Completed in 1960, the rippling, modernist Chatham Green cooperative apartment building (165-215 Park Row) dominates the intersection of Park Row and Worth and St. James Streets to the southeast of the old core of Chinatown. Between 1928 and the mid-1950s, however, the buildings on this stretch of Park Row contained a mix of businesses, including a number of printing and newspaper offices similar to those found up the street near City Hall Park. Located next to the Venice Theater, the building at 211 Park Row housed a print shop and the office of the Shangbao (紐約商報)–the Chinese Journal of Commerce, as it was known in English–until 1944, and then the China Post (大華旬刊, literally the Greater China Semi-Monthly) after the war.
The editor of both was the crusading Y.K. Chu (朱耀渠), whose Chinese pen name was Zhu Xia (朱夏). Born in Guangdong Province, Chu attended the Baptist-run Pui Ching Academy in Guangzhou, where he learned English and developed an interest in journalism. Chu came to America in 1927 to attend Haverford College as a journalism major but dropped out during his sophomore year, likely for financial reasons. Eventually he found his way to New York, where he took over the editorship of the politically independent Shangbao from founding editor Thomas P. Chan, who appears to have quit the job after feuding with the editor of a rival paper and receiving a severe beating.

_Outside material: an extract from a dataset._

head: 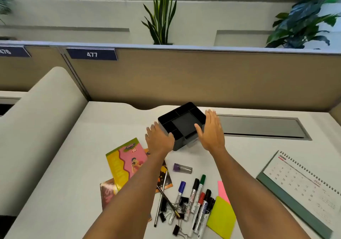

Y.K. Chu became well-known beyond Chinatown when he took on the Chinese Consolidated Benevolent Association (CCBA), which collected dues from and acted as a quasi-government for all the city’s Chinese. After the New York Board of Aldermen proposed new hand laundry regulations aimed at driving the Chinese out of business, Chu demanded that the CCBA earn its dues by fighting the ordinance. But the CCBA did nothing, and an infuriated Chu then helped organize the Chinese Hand Laundry Alliance of New York, which fought successfully to overturn the regulations.
In the process, Chu’s paper accused the CCBA of “exploiting” (剥削) the laundrymen, and the CCBA sued Chu for libel. The Tammany Hall political machine, which had close connections to the CCBA, the local branch of the Guomindang (Chinese Nationalist Party), and one of the rival papers, controlled the courts and made sure that the CCBA’s chosen translator explained to the jury that Chu had accused the CCBA of “robbing” or “cheating” the laundrymen. Other irregularities characterized the trial, including the court’s decision to exclude all evidence that Chu offered in his defense. Unsurprisingly, the jury found Chu guilty, and the judge slapped on injunction on Chu that forbade him from criticizing the CCBA in his paper for three years.
A believer in the First Amendment, Chu fought back. First, with the help of publisher Virginia Howell Mussey, he released Chinatown Inside Out, a sympathetic 1936 book about Chinese American life that exposed the CCBA’s problems and celebrated the community’s regular people. To avoid violating the court injunction, Chu wrote the book under the pseudonym Liang Gor Yuen, a Cantonese pronunciation of “liangge ren” (兩個人), meaning “two people”–Chu and his publisher. Chu also fought back through the courts, convincing the New York Court of Appeals to overturn his conviction in early 1937. People v. Yui Kui Chu (273 N.Y. 191) remained an important precedent for decades in cases involving libel, especially in the foreign language press.
Because of Chu’s relationship to the Laundry Alliance, which grew increasingly leftist after its founding and later published the China Daily News with communist support, observers and scholars have often assumed that Chu himself was a “radical.” Ironically, historians in the People’s Republic of China claim that Chu was a right-wing Guomindang activist while at Pui Ching. Whatever his activities in China, by the early 1930s Chu was a liberal whose rejection of both the Chinese Communist Party and the Chinese Nationalist Party shaped his life after the libel case. During World War II, he traveled to the Chinese Nationalist capital of Chongqing to serve on a multiparty government committee on business. He closed the Shangbao in 1944 because of the wartime labor crisis, but after the conflict he returned to publish a liberal, anti-communist semimonthly, the China Post, in the 1950s and 1960s. In the very late 1950s, he also wrote daily editorials for the short-lived New York edition of the Chinese World (世界日報), the organ of the bitterly anti-Nationalist and anti-Communist Chinese Democratic Constitutionalist Party. In his early 70s, he published a history of the Chinese in America, Meiguo Huaqiao Gai Shi (美國華僑概史/History of the Chinese People in America). He appears to have died just a few years after its publication.
Sources for this post include Chathamgreen.com, Meiguo Huaqiao Gai Shi, Chinatown Inside Out, the Chinese Weekly Review, the China Post, and Ancestry.com.